Business transferred to crook’s name – WSVN 7News | Miami News Weather Sports | Fort Lauderdale

(WSVN) – If you own a business in Florida, register the business with the state. But scammers have found it easy to change the company to their name. Even more surprising is the state can’t prevent it right now, which is why one company turned to Help Me Howard with Patrick Fraser

When Marcee moved away from Hawaii, she brought a piece of island culture with her to South Florida.

Their dancers, all with Polynesian connections, have entertained South Floridians for years.

Marcee Rodriguez: “Dancing, like shows. Parties are anything. Everyone has some connection to the island.”

They make you sway.

Marcee has a problem that she wants to get rid of.

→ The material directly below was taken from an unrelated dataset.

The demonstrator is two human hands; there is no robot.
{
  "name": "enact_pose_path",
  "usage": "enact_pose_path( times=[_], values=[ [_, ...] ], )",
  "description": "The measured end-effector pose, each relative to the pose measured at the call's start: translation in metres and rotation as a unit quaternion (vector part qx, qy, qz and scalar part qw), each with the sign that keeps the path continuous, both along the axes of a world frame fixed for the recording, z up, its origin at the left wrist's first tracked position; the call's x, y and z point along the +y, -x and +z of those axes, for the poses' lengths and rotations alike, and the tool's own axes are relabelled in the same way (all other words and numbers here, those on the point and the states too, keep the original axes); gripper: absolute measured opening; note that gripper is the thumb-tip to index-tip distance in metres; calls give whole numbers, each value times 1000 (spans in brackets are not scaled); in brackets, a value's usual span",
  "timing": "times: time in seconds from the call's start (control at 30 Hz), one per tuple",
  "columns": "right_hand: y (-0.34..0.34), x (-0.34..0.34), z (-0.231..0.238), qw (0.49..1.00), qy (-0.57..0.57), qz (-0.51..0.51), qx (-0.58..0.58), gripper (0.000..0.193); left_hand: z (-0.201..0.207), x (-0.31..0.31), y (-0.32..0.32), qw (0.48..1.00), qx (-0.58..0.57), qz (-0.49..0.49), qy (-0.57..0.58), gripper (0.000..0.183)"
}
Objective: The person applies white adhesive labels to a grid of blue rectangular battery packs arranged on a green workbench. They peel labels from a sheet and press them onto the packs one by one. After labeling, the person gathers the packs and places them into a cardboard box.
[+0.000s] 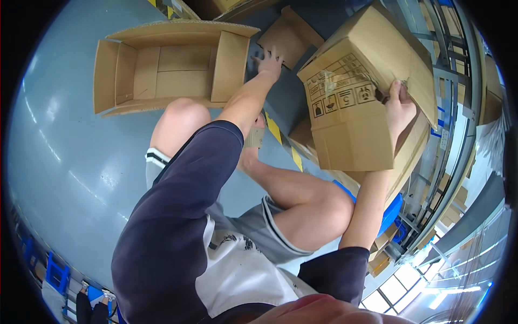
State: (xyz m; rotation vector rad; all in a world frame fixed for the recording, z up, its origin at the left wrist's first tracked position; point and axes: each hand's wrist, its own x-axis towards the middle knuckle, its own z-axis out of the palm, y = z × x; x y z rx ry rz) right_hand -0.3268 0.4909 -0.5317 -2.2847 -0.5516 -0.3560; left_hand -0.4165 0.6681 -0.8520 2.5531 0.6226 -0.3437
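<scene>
My right hand [401, 109] is closed on the edge of a brown cardboard box [353, 129] at the right, its thumb and fingers pinching near a torn spot. The box is tilted, with printed symbols on the side toward me and its flaps hanging loose. Reaching forward, my left hand [270, 63] has its fingers spread and nothing in them. It is over the floor, beside a smaller piece of folded cardboard [286, 40]; whether the fingertips touch it I cannot tell. Left of that hand, an open cardboard box [186, 58] shows its bare inside.
Yellow-and-black floor tape [274, 129] runs past my foot. More cardboard [216, 6] stands at the far edge. Metal racking [453, 81] lines the right side, with a blue bin [392, 213] near my knee. Another person's legs [91, 305] show at the lower left.
</scene>
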Motion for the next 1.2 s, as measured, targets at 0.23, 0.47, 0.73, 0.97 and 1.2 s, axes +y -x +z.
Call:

Marcee Rodriguez: “And I have a notification that there has been a change to my sunbiz.”

In Florida, business owners register their businesses with the state. Someone changed the file and said that Marcees and her husband owned electrical engineering companies.

Marcee Rodriguez: “I called Sunbiz and they said, ‘Well, there’s nothing we can do.’ We only accommodate records.’”

Marcee had to pay to have the information corrected.

A few days later, the person using the Raynold name switched records again.

Marcee paid for the repair, then the crook paid for the third replacement.

Marcee Rodriguez: “So I called Sunbiz again and said, ‘Hey, this has to stop, you know?’

Marcee wasn’t sure why anyone kept doing it, and then it was her.

Marcee Rodriguez: “And then I got a notification from Truist saying there was a change of address. He opened the account, I assume next thing he wanted to do was ask for a loan.”

Yes. The person who registered their electricity company in his name had attempted to open a bank account in the company’s name and at a different address.

Then he took out a loan and left it to Marcee and her husband to pay it back.

Marcee Rodriguez: “What he told the gentleman who opened his shop was that he had just bought the company from us.”

Marcee then tried to track down the person named Raynold who was after them.

Marcee Rodriguez: “And there come mug shots with all these crimes.”

Marcee says she has notified the state and the police, but nothing has happened so far.

Marcee Rodriguez: “Super frustrating.”

Well, Howard. If you own a business, can someone just call it by their name?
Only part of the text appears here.